鉄鋼材料の損傷機構一覧表 =疲労=

「鉄鋼材料の実務知識」の第4回「鋼材の損傷機構について」に示した「疲労」をさらに詳細に分類して解説する。

損傷 解説
疲労 静的条件では破壊しない応力が繰返し負荷されるとき裂が発生し、破壊に至る現象が疲労である。応力繰返しによる局所 的変形が原因で生ずる。応力(ひずみ)振幅と破壊までの繰返し数(寿命)の関係をS-N曲線(線図)という。
低サイクル疲労
高サイクル疲労
大きな応力(ひずみ)振幅で少ない繰返し数で破壊する疲労を低サイクル疲労、小さい応力(ひずみ)振幅で大きい繰返し数で破壊する疲労を高サイクル疲労と呼ぶ。巨視的な疲労破面は疲労亀裂進展過程による破面と最終的な過負荷による破面の二つに大別できる。疲労亀裂伝ぱ過程の破面は塑性変形をほとんど伴わない平坦な破面であり、負荷応力の変化によってビーチマーク(貝殻状模 様)が形成されることがある。また、表面硬化材や高強度鋼などでは内部の介在物から亀裂が発生する場合があり、その場合には介 在物のまわりに白色円形のフィッシュアイが表れることもある。一方、微視的にはプラトーと呼ばれる平坦部にストライエーションが形成されるのが特徴的であるが、特に高強度鋼では不明瞭の場合も多い。

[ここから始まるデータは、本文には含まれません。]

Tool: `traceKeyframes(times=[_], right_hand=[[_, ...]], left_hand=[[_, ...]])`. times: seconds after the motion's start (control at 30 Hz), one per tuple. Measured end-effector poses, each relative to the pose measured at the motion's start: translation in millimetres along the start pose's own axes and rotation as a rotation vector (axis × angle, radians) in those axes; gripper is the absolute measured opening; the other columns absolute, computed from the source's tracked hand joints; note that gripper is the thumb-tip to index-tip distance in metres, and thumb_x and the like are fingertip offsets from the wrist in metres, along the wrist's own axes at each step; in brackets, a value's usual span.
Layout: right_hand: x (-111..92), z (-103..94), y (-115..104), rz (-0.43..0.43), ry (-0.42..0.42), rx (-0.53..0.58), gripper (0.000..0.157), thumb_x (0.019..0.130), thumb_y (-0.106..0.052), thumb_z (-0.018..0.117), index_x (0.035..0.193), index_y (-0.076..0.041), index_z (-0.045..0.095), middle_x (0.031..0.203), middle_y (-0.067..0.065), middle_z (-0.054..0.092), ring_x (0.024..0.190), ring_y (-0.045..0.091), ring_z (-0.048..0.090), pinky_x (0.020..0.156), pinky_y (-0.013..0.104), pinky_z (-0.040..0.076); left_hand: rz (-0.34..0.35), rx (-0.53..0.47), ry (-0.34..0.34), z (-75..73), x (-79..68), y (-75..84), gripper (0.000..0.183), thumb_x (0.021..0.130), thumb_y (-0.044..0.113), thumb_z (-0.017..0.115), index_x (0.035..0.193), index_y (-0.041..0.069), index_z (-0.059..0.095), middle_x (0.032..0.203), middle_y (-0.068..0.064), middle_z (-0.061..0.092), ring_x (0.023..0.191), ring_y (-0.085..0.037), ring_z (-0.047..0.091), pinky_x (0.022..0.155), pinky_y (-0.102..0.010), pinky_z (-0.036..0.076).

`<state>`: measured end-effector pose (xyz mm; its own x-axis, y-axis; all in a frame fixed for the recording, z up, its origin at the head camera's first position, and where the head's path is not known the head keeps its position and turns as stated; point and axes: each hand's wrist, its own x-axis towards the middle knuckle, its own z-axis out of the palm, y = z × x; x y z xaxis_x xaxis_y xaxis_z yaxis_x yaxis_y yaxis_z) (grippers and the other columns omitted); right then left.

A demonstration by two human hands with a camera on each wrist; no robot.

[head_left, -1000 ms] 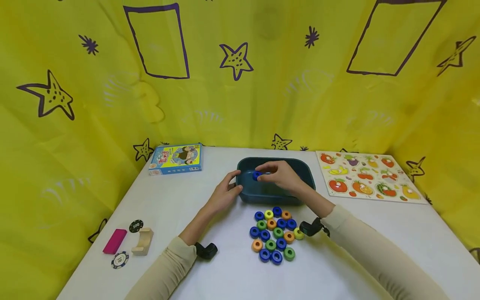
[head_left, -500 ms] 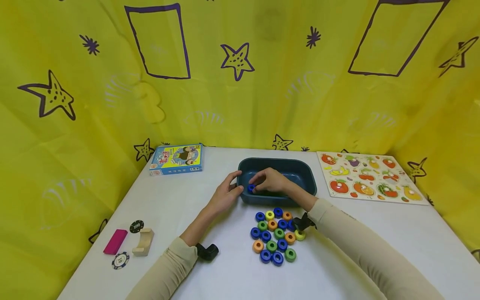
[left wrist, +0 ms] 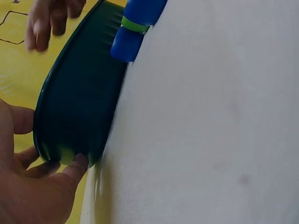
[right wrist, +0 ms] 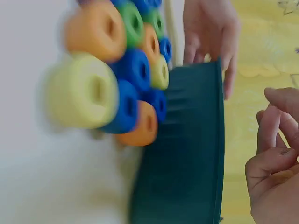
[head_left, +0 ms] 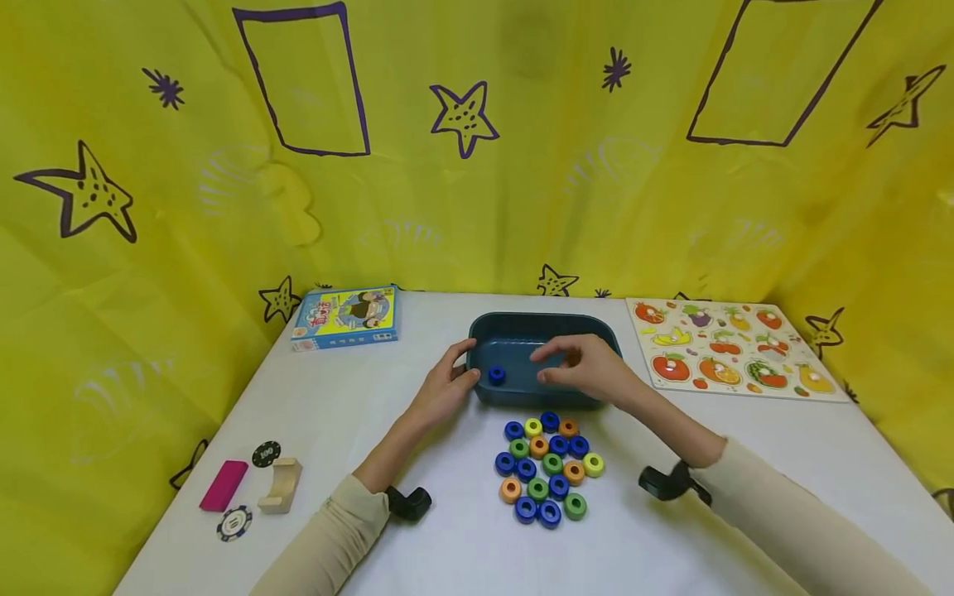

接触疲労 交互のヘルツ(振動)応力による割れとそれに続く剥離。
振動疲労 振動による周期的応力が材料に与えられたときに起こる進行的で局部的な永久構造変化。
フレッティング疲労 フレッティング疲労の亀裂は、接触する材料間の微小振動により表面がフレッティング損傷を受けて発生する。亀裂は表面から斜めに進展し、内部に行くほど主応力と直角方向に進展している領域では、破面の特徴は一般的な疲労破壊と同じである。亀裂発生部には微小振動によって生成された磨耗粉のフレッティング酸化物が付着している。
腐食疲労 疲労き裂の発生と進展が腐食によって加速される。亀裂は、表面のピッティングなど、応力集中部より発生する。割れは多数の部位で発生する。
熱疲労 温度変化による繰返し応力の結果として熱疲労が起こる。温度および膨張係数の差異による膨張と収縮が拘束される金属部品であればどこでも起こる割れ形態であり、特に熱循環が繰返されるところで起こる。
熱衝撃 熱疲労と同様、熱応力の繰返しによる割れであるが、比較的短時間の繰返しによるものを熱衝撃と呼ぶ。